The problem -> If a line contains "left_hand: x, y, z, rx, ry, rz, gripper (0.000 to", it is the last one to write out; begin with the first line of the records and copy each exactly.

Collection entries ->
******************************
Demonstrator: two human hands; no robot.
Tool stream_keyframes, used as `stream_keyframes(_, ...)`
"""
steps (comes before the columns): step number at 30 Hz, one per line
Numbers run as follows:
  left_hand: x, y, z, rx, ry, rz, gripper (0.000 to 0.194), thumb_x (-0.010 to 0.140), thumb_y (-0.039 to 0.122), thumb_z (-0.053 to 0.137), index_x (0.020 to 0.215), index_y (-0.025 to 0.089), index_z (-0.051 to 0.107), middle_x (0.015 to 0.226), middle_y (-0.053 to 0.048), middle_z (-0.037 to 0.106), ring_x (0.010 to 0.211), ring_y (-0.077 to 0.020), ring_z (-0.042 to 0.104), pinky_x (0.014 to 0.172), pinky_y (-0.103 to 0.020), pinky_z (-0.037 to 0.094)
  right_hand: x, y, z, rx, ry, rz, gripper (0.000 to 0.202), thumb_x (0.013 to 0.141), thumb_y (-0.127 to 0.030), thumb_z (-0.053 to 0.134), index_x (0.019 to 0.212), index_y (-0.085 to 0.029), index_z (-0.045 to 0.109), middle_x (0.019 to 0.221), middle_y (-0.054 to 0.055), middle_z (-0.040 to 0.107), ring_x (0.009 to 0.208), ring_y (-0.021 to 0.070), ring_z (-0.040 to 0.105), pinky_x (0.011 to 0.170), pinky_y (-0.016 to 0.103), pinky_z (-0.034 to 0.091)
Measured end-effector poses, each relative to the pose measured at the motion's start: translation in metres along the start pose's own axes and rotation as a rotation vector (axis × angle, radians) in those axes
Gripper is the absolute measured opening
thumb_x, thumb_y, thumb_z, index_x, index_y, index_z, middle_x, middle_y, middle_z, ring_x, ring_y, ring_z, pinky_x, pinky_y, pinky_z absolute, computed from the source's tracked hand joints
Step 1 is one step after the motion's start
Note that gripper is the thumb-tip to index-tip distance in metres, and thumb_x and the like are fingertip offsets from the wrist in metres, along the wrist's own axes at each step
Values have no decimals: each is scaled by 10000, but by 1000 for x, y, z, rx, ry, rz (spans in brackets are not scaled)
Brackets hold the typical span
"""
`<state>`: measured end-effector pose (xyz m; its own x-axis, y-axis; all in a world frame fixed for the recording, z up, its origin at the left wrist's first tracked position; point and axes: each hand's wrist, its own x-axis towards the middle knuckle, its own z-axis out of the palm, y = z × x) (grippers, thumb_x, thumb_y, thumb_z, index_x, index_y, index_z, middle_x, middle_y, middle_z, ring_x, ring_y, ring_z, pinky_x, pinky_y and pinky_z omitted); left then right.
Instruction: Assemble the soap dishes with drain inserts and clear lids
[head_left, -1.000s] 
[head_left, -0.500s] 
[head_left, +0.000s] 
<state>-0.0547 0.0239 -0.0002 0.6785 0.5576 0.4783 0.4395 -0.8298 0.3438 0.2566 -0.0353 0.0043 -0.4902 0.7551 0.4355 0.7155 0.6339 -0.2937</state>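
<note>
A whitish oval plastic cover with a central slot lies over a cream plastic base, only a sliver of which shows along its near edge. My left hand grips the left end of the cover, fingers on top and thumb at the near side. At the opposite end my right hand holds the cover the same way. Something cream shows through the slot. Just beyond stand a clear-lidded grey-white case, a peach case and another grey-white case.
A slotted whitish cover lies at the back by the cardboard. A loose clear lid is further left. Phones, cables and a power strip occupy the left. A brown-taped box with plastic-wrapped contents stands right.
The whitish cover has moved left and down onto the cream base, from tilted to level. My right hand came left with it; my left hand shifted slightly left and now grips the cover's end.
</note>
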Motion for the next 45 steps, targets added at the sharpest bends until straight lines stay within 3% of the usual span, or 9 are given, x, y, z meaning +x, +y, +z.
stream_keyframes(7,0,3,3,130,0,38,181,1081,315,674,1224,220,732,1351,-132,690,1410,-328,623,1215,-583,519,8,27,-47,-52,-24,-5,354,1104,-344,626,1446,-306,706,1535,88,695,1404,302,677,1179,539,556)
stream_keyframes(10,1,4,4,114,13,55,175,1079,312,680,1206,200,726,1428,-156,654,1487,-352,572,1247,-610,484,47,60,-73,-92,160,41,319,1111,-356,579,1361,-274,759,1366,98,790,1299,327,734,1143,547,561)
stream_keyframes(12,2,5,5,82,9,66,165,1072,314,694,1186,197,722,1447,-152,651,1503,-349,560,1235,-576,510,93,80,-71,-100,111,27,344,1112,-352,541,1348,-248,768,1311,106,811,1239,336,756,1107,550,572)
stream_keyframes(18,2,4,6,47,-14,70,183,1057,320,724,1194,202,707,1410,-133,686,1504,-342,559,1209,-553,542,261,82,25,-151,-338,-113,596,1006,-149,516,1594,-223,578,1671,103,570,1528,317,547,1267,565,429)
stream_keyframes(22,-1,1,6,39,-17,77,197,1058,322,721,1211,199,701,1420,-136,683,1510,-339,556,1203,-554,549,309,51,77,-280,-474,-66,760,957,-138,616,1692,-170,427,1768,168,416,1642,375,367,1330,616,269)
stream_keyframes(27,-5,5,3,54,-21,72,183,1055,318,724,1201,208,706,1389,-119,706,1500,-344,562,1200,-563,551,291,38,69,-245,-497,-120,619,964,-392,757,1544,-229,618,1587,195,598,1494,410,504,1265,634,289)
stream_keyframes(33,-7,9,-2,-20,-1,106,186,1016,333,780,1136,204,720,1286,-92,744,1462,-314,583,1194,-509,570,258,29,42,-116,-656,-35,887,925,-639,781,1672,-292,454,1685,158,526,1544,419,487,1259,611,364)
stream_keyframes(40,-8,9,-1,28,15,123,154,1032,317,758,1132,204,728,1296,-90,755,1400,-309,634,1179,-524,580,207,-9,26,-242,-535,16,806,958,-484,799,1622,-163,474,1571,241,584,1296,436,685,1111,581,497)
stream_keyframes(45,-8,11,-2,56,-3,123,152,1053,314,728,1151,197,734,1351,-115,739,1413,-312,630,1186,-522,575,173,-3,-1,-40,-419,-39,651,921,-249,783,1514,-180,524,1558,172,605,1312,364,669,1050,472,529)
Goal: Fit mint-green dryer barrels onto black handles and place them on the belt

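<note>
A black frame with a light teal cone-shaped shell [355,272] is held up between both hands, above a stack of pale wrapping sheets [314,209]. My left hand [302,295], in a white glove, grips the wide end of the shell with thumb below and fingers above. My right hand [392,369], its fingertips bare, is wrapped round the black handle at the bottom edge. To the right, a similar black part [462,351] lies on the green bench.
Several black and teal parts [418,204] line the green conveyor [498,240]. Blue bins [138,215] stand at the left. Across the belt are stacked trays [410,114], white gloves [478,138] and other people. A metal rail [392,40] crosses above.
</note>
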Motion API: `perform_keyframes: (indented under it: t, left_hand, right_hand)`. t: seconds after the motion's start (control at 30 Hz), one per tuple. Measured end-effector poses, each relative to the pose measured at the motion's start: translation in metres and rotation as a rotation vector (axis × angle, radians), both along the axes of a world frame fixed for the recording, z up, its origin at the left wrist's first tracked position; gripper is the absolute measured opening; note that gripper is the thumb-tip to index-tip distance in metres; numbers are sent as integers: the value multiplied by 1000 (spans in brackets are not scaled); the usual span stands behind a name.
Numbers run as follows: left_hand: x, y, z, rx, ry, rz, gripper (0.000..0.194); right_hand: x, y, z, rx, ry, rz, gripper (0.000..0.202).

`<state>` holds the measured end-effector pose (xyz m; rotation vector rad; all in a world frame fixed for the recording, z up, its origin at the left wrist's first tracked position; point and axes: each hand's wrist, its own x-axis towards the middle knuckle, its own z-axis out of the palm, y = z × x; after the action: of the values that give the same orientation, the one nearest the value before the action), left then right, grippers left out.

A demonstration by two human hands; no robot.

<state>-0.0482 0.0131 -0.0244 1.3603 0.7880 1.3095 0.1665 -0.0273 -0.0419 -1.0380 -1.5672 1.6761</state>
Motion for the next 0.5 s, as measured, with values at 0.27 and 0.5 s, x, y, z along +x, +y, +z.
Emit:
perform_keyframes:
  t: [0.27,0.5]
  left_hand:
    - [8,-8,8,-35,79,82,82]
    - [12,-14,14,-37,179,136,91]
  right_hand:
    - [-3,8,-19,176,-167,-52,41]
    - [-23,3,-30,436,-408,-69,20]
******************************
Response below ->
Demonstrator: two human hands; no robot.
Tool stream_keyframes, used as `stream_keyframes(_, ...)`
"""
steps (comes before the columns): step number at 30 Hz, one per line
Numbers run as follows:
  left_hand: x, y, z, rx, ry, rz, gripper (0.000 to 0.194), thumb_x (-0.010 to 0.140), thumb_y (-0.039 to 0.122), thumb_z (-0.053 to 0.137), index_x (0.020 to 0.215), index_y (-0.025 to 0.089), index_z (-0.051 to 0.107), middle_x (0.015 to 0.226), middle_y (-0.053 to 0.048), middle_z (-0.037 to 0.106), ring_x (0.010 to 0.211), ring_y (-0.077 to 0.020), ring_z (-0.042 to 0.104), pinky_x (0.014 to 0.172), pinky_y (-0.103 to 0.020), pinky_z (-0.037 to 0.094)

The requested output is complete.